- **Instructions to follow**
Everything from the line with "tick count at" down to the last line of the material below must be written out exactly. Leave out all other lines.

----- Supplied material

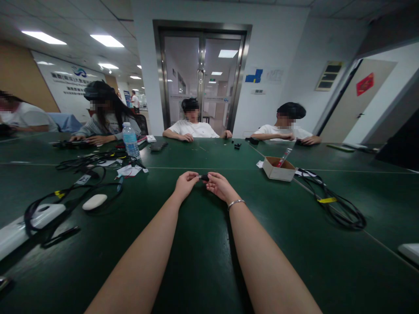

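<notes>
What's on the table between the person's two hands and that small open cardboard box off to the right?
In the head view, only bare dark green tabletop lies between the right hand, pinching a small black part with the left hand, and the small open cardboard box.

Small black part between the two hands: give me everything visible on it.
The small black part is a tiny dark piece, too small to make out its shape, parts or material. It is pinched between the fingertips of the left hand and the right hand, held just above the green table in front of the person. A pale tip seems to show at its left end, by the left fingers. Only the fingertips touch it; it looks clear of the table.
</notes>
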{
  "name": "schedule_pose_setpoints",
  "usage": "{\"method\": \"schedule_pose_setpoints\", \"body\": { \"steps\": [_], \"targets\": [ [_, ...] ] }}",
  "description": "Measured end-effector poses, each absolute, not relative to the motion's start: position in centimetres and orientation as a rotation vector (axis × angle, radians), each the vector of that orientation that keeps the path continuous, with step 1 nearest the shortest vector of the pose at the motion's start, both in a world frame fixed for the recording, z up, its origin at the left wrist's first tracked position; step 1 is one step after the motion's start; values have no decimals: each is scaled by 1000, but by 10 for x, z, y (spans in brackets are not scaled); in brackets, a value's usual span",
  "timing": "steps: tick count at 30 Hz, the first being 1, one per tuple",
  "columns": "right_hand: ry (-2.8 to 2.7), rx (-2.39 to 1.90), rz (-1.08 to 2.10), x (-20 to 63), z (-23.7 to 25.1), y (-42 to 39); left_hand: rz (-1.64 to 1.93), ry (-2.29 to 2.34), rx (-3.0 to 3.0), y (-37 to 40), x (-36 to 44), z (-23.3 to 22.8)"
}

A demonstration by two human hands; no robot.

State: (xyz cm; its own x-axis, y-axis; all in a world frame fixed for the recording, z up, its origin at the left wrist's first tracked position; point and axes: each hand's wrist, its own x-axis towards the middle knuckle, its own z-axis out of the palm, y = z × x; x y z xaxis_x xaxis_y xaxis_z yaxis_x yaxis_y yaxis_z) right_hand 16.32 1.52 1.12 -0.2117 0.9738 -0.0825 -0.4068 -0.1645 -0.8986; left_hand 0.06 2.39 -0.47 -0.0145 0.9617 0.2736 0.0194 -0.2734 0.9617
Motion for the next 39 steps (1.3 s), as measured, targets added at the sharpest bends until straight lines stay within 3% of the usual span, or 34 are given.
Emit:
{"method": "schedule_pose_setpoints", "body": {
  "steps": [39],
  "targets": [
    [-1065, -769, 1631, 166, 4, 18, 1209, 1303, 1526, 22, -6, -3]
  ]
}}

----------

- **Exercise answer**
  "timing": "steps: tick count at 30 Hz, the first being 1, one per tuple",
  "columns": "right_hand: ry (-2.8 to 2.7), rx (-2.39 to 1.90), rz (-1.08 to 2.10), x (-20 to 63), z (-23.7 to 25.1), y (-42 to 39); left_hand: rz (-1.64 to 1.93), ry (-2.29 to 2.34), rx (-3.0 to 3.0), y (-37 to 40), x (-36 to 44), z (-23.3 to 22.8)"
}

A demonstration by two human hands; no robot.

State: (xyz cm; its own x-axis, y-axis; all in a world frame fixed for the recording, z up, its origin at the left wrist's first tracked position; point and axes: each hand's wrist, its own x-axis towards the middle knuckle, its own z-axis out of the palm, y = z × x; x y z xaxis_x xaxis_y xaxis_z yaxis_x yaxis_y yaxis_z) right_hand 16.32 1.52 1.12 -0.2117 0.9738 -0.0825 -0.4068 -0.1645 -0.8986; left_hand 0.06 2.39 -0.47 -0.0145 0.9617 0.2736 0.0194 -0.2734 0.9617
Motion for the next 39 steps (1.3 s), as measured, targets added at the sharpest bends until straight lines stay within 3% of the usual span, or 34 are given.
Emit:
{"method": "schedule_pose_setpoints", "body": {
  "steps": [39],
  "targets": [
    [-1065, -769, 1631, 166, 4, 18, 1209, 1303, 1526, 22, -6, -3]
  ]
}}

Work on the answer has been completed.